Qu’en conséquence, il convient, infirmant la sentence qui a accueilli les demandes de la SCOP fondée sur la violation de la clause de non-rétablissement et statuant à nouveau, de débouter la SCOP de ses demandes; que la SCOP qui succombe à titre principal, est déboutée de sa demande au titre de l’article 700 du code de procédure civile et est condamnée à payer à M. X… la somme de 3.000 € sur ce fondement»

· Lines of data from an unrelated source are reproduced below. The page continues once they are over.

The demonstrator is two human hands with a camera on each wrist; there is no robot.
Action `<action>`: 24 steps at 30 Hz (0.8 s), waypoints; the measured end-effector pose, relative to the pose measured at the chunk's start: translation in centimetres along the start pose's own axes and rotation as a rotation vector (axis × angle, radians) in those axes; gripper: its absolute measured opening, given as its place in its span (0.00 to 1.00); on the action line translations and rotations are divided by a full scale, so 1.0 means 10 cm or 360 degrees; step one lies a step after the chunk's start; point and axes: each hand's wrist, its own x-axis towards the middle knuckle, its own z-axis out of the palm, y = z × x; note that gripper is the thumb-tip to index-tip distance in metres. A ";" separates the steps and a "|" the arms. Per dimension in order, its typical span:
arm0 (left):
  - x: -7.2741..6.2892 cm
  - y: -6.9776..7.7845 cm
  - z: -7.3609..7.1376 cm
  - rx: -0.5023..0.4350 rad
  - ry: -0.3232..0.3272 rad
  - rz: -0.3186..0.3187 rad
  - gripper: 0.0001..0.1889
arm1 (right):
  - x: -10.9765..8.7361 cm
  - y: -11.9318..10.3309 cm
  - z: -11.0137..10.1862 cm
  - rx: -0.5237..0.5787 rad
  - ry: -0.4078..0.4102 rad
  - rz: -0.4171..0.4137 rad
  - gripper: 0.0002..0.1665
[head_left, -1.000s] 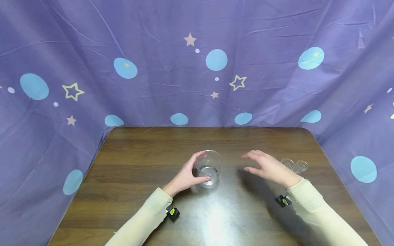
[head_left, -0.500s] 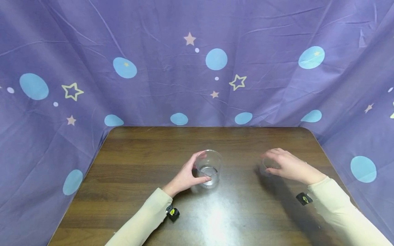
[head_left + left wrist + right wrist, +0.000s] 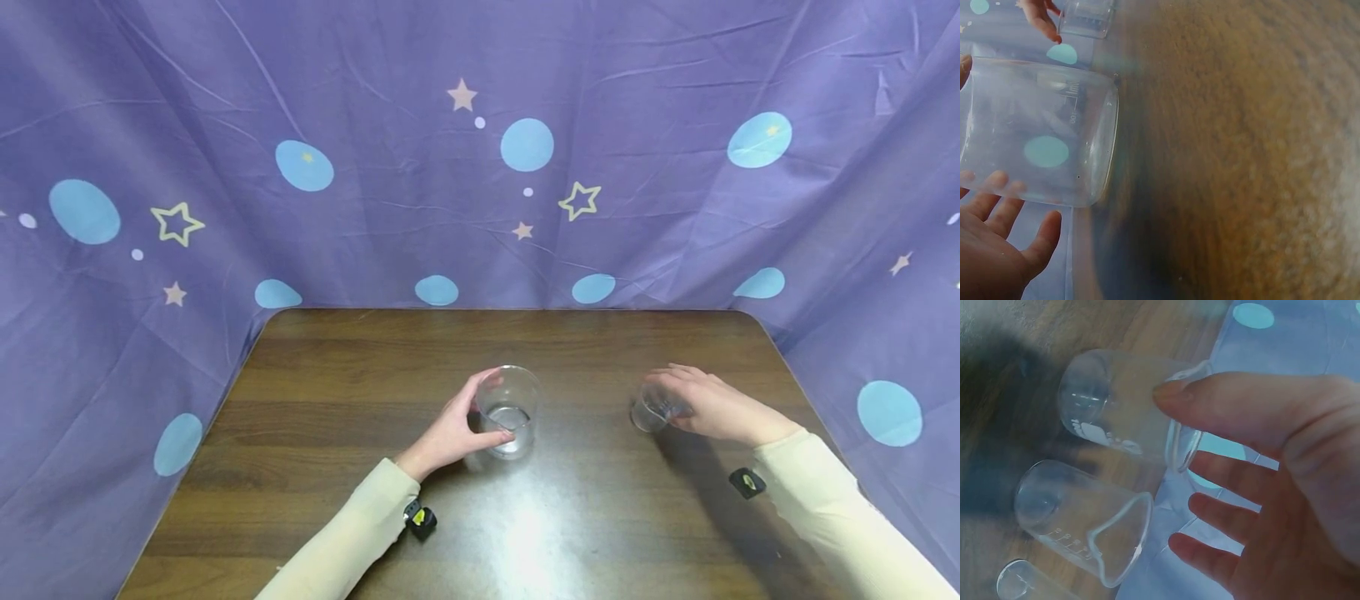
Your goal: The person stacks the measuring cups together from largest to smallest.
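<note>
Your left grip (image 3: 450,431) is curled round the large clear beaker (image 3: 517,404), thumb on its near side and fingers on its far side, opened to the width of the glass; that beaker is upright, about midway between left and right on the tabletop (image 3: 322,400), with printed marks on its wall; to its right, well apart, your right grip (image 3: 708,404) is at a smaller clear beaker (image 3: 1119,394), thumb laid over the side by the rim, 3 fingers loosely bent and spread apart; you cannot tell from these views whether it has hold of that glass.

In the right wrist view, 2 more beakers are near it; the spouted beaker (image 3: 1079,515) carries a fine printed scale, and the slimmest beaker (image 3: 1022,584) is cut off by the picture's edge; your cream sleeves reach in from the near side, the left sleeve (image 3: 352,529) and the right sleeve (image 3: 832,512); a purple curtain (image 3: 360,208) with blue ovals and stars hangs beyond the far edge and along left and right.
</note>
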 end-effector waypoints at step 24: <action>-0.01 0.01 -0.01 0.0035 -0.0008 -0.0024 0.50 | 0.08 0.16 0.10 0.0034 0.0016 -0.0018 0.39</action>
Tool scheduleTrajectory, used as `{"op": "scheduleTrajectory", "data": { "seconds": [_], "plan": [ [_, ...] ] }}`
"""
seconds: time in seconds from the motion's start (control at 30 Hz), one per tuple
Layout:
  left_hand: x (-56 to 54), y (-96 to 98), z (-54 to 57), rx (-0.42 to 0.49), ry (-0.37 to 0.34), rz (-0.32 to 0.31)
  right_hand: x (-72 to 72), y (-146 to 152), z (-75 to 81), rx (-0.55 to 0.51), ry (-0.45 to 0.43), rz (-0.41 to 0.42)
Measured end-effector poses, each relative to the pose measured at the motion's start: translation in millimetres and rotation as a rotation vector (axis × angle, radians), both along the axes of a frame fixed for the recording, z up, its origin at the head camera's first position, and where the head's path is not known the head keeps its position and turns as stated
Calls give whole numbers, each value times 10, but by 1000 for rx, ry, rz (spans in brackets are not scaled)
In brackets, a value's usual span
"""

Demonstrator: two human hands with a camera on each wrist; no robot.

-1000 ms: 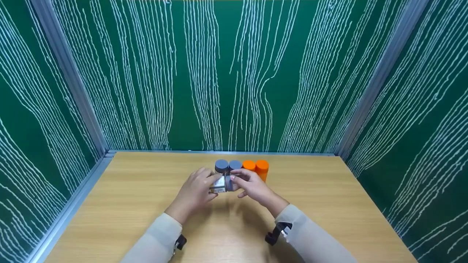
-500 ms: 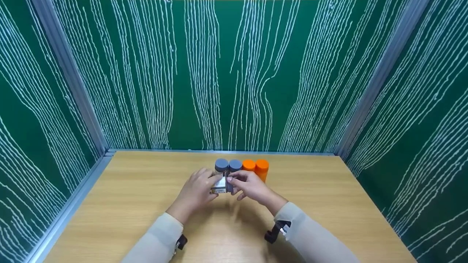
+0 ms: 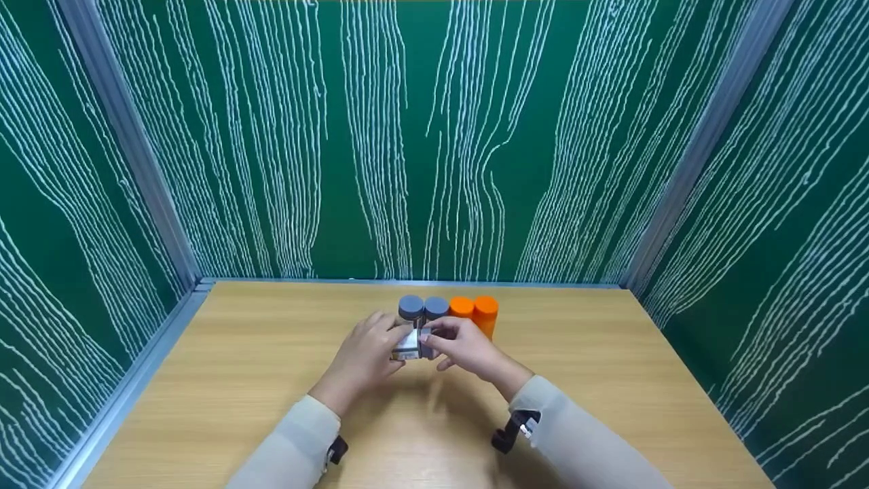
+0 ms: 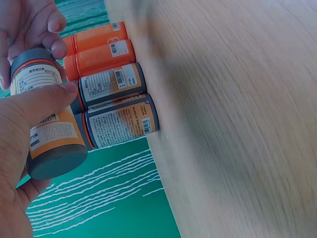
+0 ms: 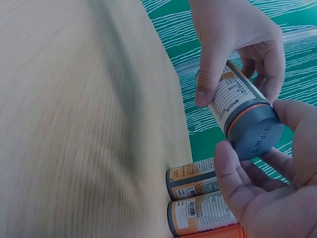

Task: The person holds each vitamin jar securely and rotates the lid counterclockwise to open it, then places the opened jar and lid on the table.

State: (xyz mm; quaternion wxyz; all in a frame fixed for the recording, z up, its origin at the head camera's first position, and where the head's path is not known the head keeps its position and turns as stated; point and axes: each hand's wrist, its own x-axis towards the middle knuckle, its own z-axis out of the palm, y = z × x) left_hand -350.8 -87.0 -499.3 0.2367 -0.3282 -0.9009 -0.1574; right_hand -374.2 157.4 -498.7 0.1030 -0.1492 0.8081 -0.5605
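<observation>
My left hand (image 3: 366, 346) grips a supplement bottle (image 4: 57, 139) with a grey base and a white-and-orange printed label. Held above the table, the bottle lies tilted on its side, its capped end toward my right hand (image 3: 472, 348). In the right wrist view, the thumb and a finger of that hand are at opposite edges of the grey cap (image 5: 258, 133), around it. An orange ring shows where cap and body meet. In the head view, my right fingers hide part of the cap.
Just beyond my hands stand two grey-capped bottles (image 3: 411, 307) of the same sort, side by side. Two orange bottles (image 3: 486, 318) continue the row to the right. The wooden table (image 3: 271, 326) ends at a green wall (image 3: 333, 204) with white streaks.
My right thumb and fingers have shifted slightly left along the cap. My left hand and the bottle in it stay almost still, and the standing row is unmoved.
</observation>
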Motion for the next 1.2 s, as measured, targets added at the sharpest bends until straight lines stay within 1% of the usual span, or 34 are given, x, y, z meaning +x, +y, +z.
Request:
{"op": "scheduleTrajectory", "data": {
  "seconds": [0.1,0.3,0.43,0.53,0.63,0.7,0.8,0.87,0.9,1.0,1.1,1.2],
  "plan": [
    [-1,-3,-5,3,-11,1,3,-5,6,10,7,-4],
    [9,-6,-4,2,-70,13,10,3,15,21,17,5],
    [11,-1,-5,-9,-77,22,12,14,7,24,20,11],
    [10,2,-12,-12,-70,18,12,24,-1,31,22,19],
    [10,8,-15,-7,-84,10,13,33,-3,44,25,23],
    [11,12,-15,3,-118,12,16,38,-3,79,59,22],
    [19,5,-25,15,-162,24,23,37,0,136,144,29],
    [23,0,-28,20,-168,34,20,33,0,161,214,35],
    [25,-3,-28,22,-164,36,17,31,-2,162,233,40],
    [26,-5,-18,22,-144,37,5,31,-9,138,259,45],
    [23,-17,-6,15,-132,36,7,23,-4,127,240,45],
    [17,-33,9,1,-121,43,21,6,17,119,180,45]
  ]
}}
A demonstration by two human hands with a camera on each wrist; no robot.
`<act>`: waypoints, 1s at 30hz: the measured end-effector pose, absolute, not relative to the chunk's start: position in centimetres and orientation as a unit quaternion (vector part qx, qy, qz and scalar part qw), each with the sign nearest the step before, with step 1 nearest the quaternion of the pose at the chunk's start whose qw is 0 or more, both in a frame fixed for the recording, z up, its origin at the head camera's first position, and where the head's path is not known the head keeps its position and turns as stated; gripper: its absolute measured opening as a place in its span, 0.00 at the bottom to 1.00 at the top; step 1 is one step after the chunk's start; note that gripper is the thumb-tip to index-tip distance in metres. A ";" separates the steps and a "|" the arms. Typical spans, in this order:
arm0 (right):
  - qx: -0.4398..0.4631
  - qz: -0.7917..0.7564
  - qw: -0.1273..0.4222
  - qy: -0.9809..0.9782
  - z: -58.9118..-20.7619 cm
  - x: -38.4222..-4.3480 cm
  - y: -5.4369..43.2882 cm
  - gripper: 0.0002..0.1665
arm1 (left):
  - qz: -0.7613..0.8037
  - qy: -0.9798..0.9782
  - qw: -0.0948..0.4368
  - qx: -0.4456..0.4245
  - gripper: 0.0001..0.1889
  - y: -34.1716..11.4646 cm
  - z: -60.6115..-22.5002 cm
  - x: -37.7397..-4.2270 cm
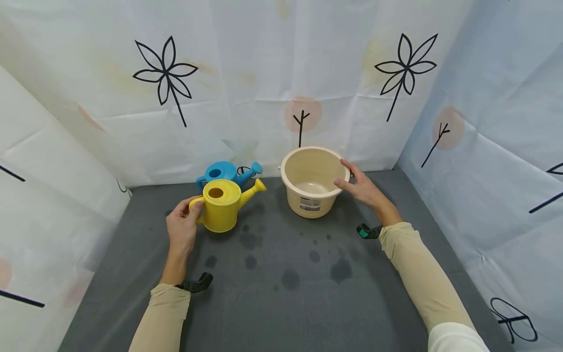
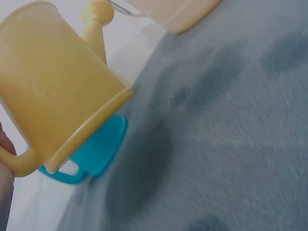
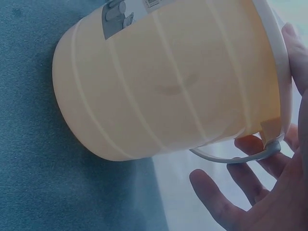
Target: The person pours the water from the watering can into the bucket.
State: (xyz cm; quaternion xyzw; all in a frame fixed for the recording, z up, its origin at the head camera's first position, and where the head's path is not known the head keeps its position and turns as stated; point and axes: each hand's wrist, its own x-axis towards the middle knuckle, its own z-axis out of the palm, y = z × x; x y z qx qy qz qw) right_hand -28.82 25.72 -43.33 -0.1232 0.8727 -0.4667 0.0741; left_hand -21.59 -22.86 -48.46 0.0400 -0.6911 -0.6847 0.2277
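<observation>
My left hand grips the handle of a yellow watering can, whose spout points right. In the left wrist view, the base of the yellow can appears raised off the dark surface. Just behind it is a blue watering can, partly hidden by the yellow one. To the right stands a cream bucket, upright, with nothing visible inside. My right hand holds the bucket's right rim, thumb over the inner side and fingers outside. A thin bail handle passes by those fingers in the right wrist view.
A dark grey cloth-covered table carries several darker round spots. White patterned fabric rises behind the table and along both sides. The bucket and blue can are close to the back fabric. Black wrist devices sit on both arms.
</observation>
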 end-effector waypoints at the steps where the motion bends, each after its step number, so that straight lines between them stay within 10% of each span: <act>1: -0.120 -0.467 0.075 0.873 -43.3 -28.8 25.7 0.50 | -0.682 -0.692 0.232 0.038 0.17 -22.7 -48.0 -21.6; 30: -0.107 -0.479 0.099 0.866 -39.5 -26.3 24.1 0.48 | -0.692 -0.680 0.239 -0.038 0.15 -18.6 -41.4 -22.9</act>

ALORS QUE la clause de non-concurrence contenue dans les statuts d’une société qui limite le droit des associés de se rétablir après avoir cédé leurs parts sociales en leur interdisant d’exploiter une société concurrente, est valable sans contrepartie financière et opposable à ces derniers en leur qualité d’associé, peu important qu’ils aient acquis en parallèle la qualité de salarié de la société, dès lors qu’une telle clause n’a pas pour effet d’entraver la liberté de se rétablir du salarié qui peut entrer au service d’une société concurrente ; qu’en l’espèce, la clause de non-concurrence figurant à l’article 19 des statuts de la SCOP qui fait interdiction à « tout associé » « pendant une période de trois ans à compter du jour de son départ, d’exploiter, directement ou indirectement, dans un rayon de cinquante kilomètres du siège social, une entreprise ayant le même objet que la coopérative », permet l’entrée au service d’une société concurrente ; qu’en jugeant que cette clause bien que valable en tant qu’elle ne s’applique pas à un salarié, était inopposable à M. X… qui avait eu à la fois la qualité d’associé et de salarié, au motif erroné qu’elle entravait la liberté du travail du salarié, la cour d’appel a violé les articles 1131 et 1134 du Code civil.